Load Balancing as a concept is pretty straightforward. Take an existing infrastructure and route requests to the available origin servers so no single server is overwhelmed. Add in some health monitoring to ensure each server has a heartbeat/pulse so proactive decisions can be made. With two steps, you get more effective utilization of your existing resources… simple enough!
As your application grows, however, load balancing becomes more complicated. An example of this — and the subject of this blog post — is how load balancing interacts with the Host header in an HTTP request.
Host headers and load balancing
Every request to a website contains a unique piece of identifying information called the Host header. The Host header helps route each request to the correct origin server so the end user is sent the information they requested from the start.
For example, say that you enter
example.com into my URL bar in my browser. You are sending a request to ‘example.com’ to send you back the homepage located within that application. To make sure you actually get resources from
example.com, your browser includes a Host header of
example.com. When that request reaches the back-end infrastructure, it finds the origin server that also has the host
example.com and then sends back the required information.
Host headers are not only important for locating resources, but also for security. Imagine how jarring it would be if someone sent your request to
scary-example.com and returned malicious resources instead! If the Host header in the request does not match the Host header at the destination, then the request will fail.

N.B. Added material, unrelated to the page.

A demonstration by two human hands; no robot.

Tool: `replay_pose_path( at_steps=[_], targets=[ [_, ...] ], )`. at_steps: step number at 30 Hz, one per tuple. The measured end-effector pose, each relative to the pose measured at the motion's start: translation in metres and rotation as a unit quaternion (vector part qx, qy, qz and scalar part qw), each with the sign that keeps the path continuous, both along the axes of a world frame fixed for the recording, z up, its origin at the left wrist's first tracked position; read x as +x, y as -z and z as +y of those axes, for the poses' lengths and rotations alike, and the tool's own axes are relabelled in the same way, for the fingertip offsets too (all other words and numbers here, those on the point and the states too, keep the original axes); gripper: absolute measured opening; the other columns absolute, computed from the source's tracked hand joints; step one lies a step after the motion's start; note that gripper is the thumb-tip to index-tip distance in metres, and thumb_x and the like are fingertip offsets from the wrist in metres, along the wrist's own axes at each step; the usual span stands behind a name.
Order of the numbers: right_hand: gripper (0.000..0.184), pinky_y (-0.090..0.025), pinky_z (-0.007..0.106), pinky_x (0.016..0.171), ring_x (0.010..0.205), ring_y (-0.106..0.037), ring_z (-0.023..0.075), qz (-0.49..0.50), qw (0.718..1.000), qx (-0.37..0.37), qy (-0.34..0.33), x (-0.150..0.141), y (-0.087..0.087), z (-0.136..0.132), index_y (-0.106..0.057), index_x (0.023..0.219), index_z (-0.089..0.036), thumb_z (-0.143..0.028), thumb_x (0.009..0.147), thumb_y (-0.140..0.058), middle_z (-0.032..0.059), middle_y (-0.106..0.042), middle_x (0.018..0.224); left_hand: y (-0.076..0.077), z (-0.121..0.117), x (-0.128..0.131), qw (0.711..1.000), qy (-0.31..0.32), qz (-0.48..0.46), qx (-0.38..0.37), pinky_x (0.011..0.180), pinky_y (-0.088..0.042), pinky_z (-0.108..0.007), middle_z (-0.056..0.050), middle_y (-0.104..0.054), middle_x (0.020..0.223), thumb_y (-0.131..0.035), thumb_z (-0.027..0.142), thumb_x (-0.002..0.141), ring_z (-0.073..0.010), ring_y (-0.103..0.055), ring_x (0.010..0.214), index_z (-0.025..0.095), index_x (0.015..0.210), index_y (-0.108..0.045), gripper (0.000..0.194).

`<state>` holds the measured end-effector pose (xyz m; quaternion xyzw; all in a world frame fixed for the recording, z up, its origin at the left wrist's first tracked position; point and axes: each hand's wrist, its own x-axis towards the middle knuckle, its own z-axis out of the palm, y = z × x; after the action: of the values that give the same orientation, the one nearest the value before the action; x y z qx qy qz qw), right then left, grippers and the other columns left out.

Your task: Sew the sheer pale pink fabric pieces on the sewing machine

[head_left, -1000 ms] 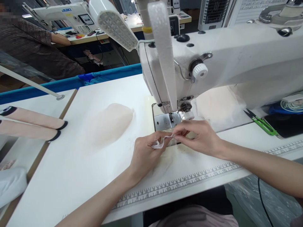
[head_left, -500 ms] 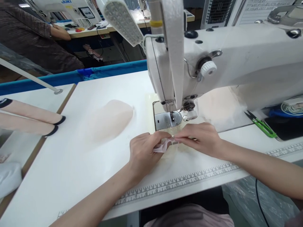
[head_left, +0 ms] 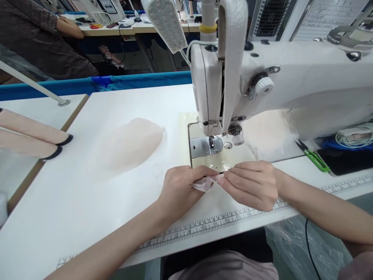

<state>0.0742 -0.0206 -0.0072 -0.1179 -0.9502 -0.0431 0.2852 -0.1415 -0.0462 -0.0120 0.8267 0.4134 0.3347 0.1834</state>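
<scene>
Head view shows me two smooth, round, peach tubes point(head_left: 35, 127) with dark ends on the far left. Next comes a pale peach patch point(head_left: 131, 144) with a curved edge on the flat white desk point(head_left: 87, 217); I can't tell if it is cloth. Then my left hand point(head_left: 180, 184) pinches a thin, soft, crinkly cloth point(head_left: 204, 183), just in front of the shiny metal plate point(head_left: 199, 147) of the big white sewing machine point(head_left: 291, 70). On the cloth's other side, my right hand point(head_left: 253, 184) has its fingers closed on the edge. I think the step now is getting that edge straight by feel, and the next move calls for a light, even pinch, as the cloth looks floppy. Far right lie pointy scissors point(head_left: 316, 157) with green handles.
</scene>
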Motion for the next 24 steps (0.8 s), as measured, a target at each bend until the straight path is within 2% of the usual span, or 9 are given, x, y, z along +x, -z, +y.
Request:
replay_pose_path(
  at_steps=[2,4,6,8,9,12,15,19,24],
  targets=[
    [0.026,-0.054,0.025,0.051,0.062,-0.067,0.0132,0.030,0.999,-0.013,0.029,-0.001,0.006,0.000,-0.071,0.084,-0.025,-0.017,0.094,-0.048,-0.0007,-0.073,0.074,0.001,0.000,0.001,0.994,-0.013,0.012,-0.107,0.047,-0.036,-0.022,0.005,-0.063,0.055,-0.060,0.033,0.088,-0.0090,-0.049,0.045,0.023,0.078,-0.069,0.018],
    [0.027,-0.051,0.026,0.050,0.060,-0.065,0.0125,0.044,0.994,-0.057,0.080,-0.005,0.013,0.002,-0.070,0.084,-0.021,-0.018,0.096,-0.045,0.0007,-0.073,0.074,0.005,0.002,0.003,0.990,-0.040,0.048,-0.130,0.047,-0.032,-0.024,0.004,-0.057,0.049,-0.059,0.039,0.088,-0.0101,-0.043,0.043,0.022,0.068,-0.066,0.027],
    [0.025,-0.047,0.025,0.050,0.059,-0.063,0.0115,0.047,0.984,-0.122,0.125,-0.009,0.019,0.005,-0.069,0.085,-0.019,-0.020,0.096,-0.046,0.0010,-0.072,0.073,0.012,0.004,0.004,0.989,-0.077,0.093,-0.086,0.052,-0.033,-0.027,0.004,-0.052,0.046,-0.060,0.038,0.086,-0.0116,-0.040,0.045,0.022,0.067,-0.064,0.026],
    [0.022,-0.044,0.023,0.050,0.058,-0.062,0.0105,0.052,0.969,-0.176,0.165,-0.013,0.024,0.009,-0.069,0.086,-0.018,-0.021,0.095,-0.049,0.0001,-0.071,0.072,0.017,0.007,0.005,0.986,-0.104,0.123,-0.051,0.062,-0.038,-0.030,0.006,-0.053,0.048,-0.062,0.035,0.085,-0.0128,-0.042,0.047,0.023,0.084,-0.064,0.013],
    [0.020,-0.041,0.023,0.050,0.057,-0.061,0.0100,0.055,0.960,-0.197,0.189,-0.014,0.025,0.012,-0.070,0.085,-0.018,-0.021,0.093,-0.052,-0.0008,-0.070,0.070,0.018,0.008,0.005,0.984,-0.113,0.132,-0.040,0.067,-0.040,-0.033,0.005,-0.057,0.055,-0.063,0.035,0.084,-0.0138,-0.046,0.050,0.022,0.098,-0.062,0.018],
    [0.013,-0.033,0.022,0.048,0.052,-0.054,0.0084,0.039,0.930,-0.253,0.263,-0.017,0.025,0.018,-0.071,0.080,-0.020,-0.020,0.087,-0.059,-0.0044,-0.064,0.061,0.017,0.009,0.005,0.979,-0.126,0.151,0.062,0.083,-0.043,-0.041,-0.007,-0.067,0.098,-0.068,0.035,0.081,-0.0233,-0.061,0.084,0.016,0.126,-0.046,0.054],
    [0.008,-0.029,0.022,0.048,0.053,-0.051,0.0077,0.031,0.906,-0.305,0.292,-0.018,0.023,0.022,-0.070,0.078,-0.021,-0.021,0.083,-0.064,-0.0063,-0.059,0.058,0.015,0.006,0.006,0.953,-0.108,0.191,0.209,0.098,-0.038,-0.046,-0.018,-0.057,0.126,-0.067,0.030,0.083,-0.0313,-0.049,0.119,0.011,0.126,-0.048,0.050],
    [0.009,-0.032,0.022,0.052,0.052,-0.048,0.0067,0.061,0.884,-0.361,0.290,-0.020,0.019,0.024,-0.069,0.076,-0.020,-0.020,0.083,-0.064,-0.0078,-0.052,0.053,0.015,-0.004,0.009,0.922,-0.054,0.269,0.274,0.103,-0.034,-0.045,-0.009,-0.066,0.117,-0.060,0.015,0.087,-0.0273,-0.053,0.114,0.014,0.119,-0.059,0.032],
    [0.013,-0.033,0.022,0.053,0.051,-0.048,0.0074,0.068,0.880,-0.363,0.298,-0.018,0.022,0.027,-0.069,0.078,-0.018,-0.016,0.085,-0.058,-0.0062,-0.056,0.054,0.014,-0.009,0.010,0.913,-0.025,0.317,0.254,0.094,-0.037,-0.043,-0.006,-0.065,0.126,-0.053,0.013,0.091,-0.0236,-0.058,0.111,0.014,0.125,-0.057,0.035]
  ],
)
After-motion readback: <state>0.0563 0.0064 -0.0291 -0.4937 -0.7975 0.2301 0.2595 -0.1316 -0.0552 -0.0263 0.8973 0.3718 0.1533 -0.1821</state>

This behavior can cause issues when you start using third-party applications like Google Compute Cloud, Google App Engine, Heroku, and Amazon S3. These applications are great, helping you deploy and scale applications. However, they have an important effect on the requirements for a Host header. Your server is no longer located at
example.com. Instead, it’s probably at something like
example.herokuapp.com. If you can’t change the Host header on your origin, users might be sending their requests to the wrong place, leading to error messages and poor user experience.
The combination of Host headers and third-party applications caused issues with our Load Balancing solution. The Host header of the request would not match the updated Host header for the new application now added into the request pipeline, meaning the request would fail. Larger customers were forced to choose between using third-party applications and load balancing… not a decision we wanted to force our customers to make!
We saw this to be a big problem and wanted to help our customers leverage different solutions in the market to ensure they are successful and can align their business objectives with their infrastructure.
Introducing Origin Server Host Header Overrides
To address this problem, we’ve added support to override the Host header on a per-origin basis within our Load Balancing solution. This means that you don’t have to worry about sending errors back to your end-users and can seamlessly integrate apps — such as Heroku — into your reliability solutions.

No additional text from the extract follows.